SUPPLIED MATERIAL:
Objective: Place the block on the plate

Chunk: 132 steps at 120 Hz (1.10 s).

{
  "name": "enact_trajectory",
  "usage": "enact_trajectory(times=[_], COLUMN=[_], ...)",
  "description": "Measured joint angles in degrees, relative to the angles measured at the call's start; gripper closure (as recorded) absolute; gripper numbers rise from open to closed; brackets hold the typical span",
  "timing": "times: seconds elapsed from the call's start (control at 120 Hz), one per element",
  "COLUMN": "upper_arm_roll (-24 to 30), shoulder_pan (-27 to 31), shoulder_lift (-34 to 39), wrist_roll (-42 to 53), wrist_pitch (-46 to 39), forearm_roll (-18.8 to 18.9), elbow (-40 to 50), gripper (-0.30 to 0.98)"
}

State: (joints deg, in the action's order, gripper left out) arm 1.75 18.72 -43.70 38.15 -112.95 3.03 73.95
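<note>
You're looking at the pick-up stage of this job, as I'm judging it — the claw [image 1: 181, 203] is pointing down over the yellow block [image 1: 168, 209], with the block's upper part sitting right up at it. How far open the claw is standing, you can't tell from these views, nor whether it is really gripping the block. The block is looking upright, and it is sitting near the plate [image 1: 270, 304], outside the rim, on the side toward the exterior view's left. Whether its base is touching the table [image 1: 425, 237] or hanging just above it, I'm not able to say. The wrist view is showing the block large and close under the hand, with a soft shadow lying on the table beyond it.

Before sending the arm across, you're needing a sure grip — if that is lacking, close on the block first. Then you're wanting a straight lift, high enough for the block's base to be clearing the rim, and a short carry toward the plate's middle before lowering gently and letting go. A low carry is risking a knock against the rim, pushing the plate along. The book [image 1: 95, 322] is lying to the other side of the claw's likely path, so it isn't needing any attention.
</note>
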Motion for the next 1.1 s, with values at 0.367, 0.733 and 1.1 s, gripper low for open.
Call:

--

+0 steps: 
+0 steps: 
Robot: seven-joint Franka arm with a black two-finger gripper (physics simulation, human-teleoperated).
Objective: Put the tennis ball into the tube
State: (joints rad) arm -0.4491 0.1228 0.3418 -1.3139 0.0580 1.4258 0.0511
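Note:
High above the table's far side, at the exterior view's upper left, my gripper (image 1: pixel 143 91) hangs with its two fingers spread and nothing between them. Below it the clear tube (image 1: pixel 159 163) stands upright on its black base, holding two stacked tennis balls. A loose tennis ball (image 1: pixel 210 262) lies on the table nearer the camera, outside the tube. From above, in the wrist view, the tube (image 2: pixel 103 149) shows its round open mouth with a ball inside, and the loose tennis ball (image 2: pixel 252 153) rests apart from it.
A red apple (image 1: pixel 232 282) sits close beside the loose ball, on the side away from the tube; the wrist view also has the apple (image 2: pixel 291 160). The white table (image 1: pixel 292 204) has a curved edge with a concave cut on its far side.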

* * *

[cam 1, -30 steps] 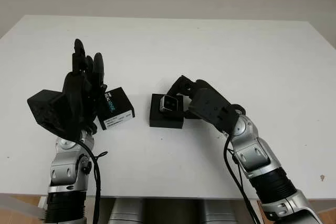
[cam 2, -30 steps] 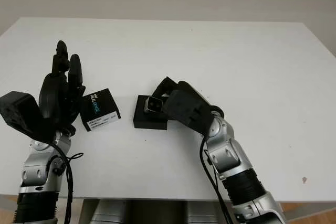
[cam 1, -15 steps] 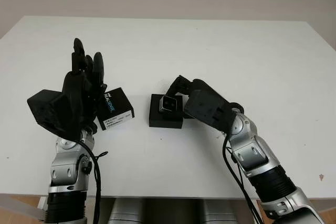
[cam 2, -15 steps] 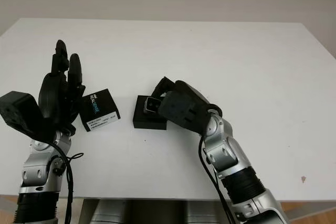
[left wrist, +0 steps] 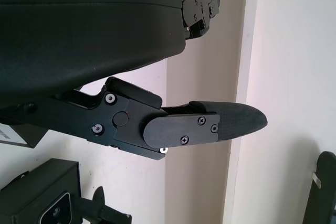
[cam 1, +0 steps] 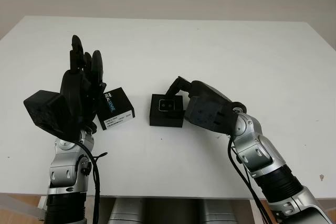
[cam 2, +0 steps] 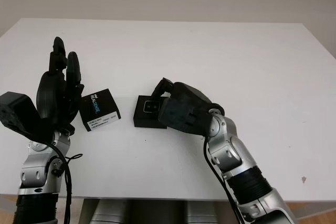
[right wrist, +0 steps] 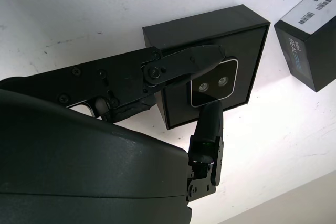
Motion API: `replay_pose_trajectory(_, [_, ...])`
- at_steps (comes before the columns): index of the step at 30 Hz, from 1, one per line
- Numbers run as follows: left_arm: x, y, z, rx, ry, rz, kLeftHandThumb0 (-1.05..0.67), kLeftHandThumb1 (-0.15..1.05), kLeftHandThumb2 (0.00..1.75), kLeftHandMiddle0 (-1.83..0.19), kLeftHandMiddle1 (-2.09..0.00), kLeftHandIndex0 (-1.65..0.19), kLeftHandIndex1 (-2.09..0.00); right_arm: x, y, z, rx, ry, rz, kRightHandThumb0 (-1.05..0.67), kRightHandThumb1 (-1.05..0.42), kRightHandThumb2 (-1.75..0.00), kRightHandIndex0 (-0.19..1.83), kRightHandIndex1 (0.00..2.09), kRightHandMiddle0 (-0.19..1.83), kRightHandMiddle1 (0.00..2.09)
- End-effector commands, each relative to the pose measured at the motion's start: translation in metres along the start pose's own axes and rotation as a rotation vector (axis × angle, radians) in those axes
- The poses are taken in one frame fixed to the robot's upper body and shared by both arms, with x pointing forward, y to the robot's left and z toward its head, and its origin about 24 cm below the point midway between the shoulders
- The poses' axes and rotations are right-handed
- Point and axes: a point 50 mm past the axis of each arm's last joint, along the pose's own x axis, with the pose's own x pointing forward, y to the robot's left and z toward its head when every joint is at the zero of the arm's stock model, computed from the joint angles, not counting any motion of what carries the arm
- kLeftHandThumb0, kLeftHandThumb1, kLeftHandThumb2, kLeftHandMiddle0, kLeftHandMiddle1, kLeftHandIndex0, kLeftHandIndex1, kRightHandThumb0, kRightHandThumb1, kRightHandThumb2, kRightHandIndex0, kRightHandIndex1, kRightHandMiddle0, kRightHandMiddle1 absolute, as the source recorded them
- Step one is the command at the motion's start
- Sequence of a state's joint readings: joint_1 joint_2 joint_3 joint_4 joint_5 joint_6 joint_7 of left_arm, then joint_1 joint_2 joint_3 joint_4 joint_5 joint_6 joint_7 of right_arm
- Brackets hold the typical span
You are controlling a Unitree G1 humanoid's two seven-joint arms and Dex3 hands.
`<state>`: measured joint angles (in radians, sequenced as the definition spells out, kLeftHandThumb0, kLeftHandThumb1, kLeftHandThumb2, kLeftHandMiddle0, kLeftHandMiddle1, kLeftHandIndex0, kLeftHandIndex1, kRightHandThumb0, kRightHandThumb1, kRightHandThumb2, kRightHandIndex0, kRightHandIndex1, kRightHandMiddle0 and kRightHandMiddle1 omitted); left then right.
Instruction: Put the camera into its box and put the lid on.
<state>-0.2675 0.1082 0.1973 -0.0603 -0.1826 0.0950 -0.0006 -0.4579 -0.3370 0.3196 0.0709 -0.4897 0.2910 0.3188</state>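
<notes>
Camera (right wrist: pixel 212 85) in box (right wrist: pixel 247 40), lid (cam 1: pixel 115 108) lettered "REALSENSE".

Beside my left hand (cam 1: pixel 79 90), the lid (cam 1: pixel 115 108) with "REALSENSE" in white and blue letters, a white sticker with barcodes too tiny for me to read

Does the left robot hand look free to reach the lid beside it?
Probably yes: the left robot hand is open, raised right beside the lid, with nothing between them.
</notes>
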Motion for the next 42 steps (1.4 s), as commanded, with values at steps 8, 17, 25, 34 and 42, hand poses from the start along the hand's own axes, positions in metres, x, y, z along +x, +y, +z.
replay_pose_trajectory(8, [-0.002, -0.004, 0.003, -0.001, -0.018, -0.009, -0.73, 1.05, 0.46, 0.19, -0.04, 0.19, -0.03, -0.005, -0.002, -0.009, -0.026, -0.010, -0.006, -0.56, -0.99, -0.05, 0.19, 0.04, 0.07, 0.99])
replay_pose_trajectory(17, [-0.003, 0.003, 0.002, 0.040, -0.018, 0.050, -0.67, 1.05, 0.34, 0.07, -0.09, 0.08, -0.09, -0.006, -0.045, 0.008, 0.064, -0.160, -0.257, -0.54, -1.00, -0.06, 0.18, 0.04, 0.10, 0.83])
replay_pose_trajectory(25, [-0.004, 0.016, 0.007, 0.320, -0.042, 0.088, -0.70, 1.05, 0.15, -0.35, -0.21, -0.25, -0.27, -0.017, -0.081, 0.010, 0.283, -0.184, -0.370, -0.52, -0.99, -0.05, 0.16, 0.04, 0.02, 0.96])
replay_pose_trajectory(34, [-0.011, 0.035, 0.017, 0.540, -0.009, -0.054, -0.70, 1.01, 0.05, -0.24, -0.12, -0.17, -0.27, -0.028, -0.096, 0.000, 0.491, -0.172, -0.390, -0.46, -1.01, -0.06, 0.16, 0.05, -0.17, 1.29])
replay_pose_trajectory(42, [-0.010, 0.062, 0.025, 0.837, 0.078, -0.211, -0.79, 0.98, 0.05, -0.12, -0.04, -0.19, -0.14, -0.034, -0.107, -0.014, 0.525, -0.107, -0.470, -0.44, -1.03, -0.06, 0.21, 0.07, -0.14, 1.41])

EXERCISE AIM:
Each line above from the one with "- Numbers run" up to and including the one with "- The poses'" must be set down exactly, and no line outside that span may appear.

EXERCISE RESPONSE:
- Numbers run as follows: left_arm: x, y, z, rx, ry, rz, kLeftHandThumb0 (-1.05..0.67), kLeftHandThumb1 (-0.15..1.05), kLeftHandThumb2 (0.00..1.75), kLeftHandMiddle0 (-1.83..0.19), kLeftHandMiddle1 (-2.09..0.00), kLeftHandIndex0 (-1.65..0.19), kLeftHandIndex1 (-2.09..0.00); right_arm: x, y, z, rx, ry, rz, kRightHandThumb0 (-1.05..0.67), kRightHandThumb1 (-1.05..0.42), kRightHandThumb2 (-1.75..0.00), kRightHandIndex0 (-0.19..1.83), kRightHandIndex1 (0.00..2.09), kRightHandMiddle0 (-0.19..1.83), kRightHandMiddle1 (0.00..2.09)
- End-effector commands, each relative to the pose measured at the motion's start: translation in metres along the start pose's own axes and rotation as a rotation vector (axis × angle, radians) in those axes
- The poses are taken in one frame fixed to the robot's upper body and shared by both arms, with x pointing forward, y to the robot's left and z toward its head, and its origin about 24 cm below the point midway between the shoulders
- The poses' axes and rotations are right-handed

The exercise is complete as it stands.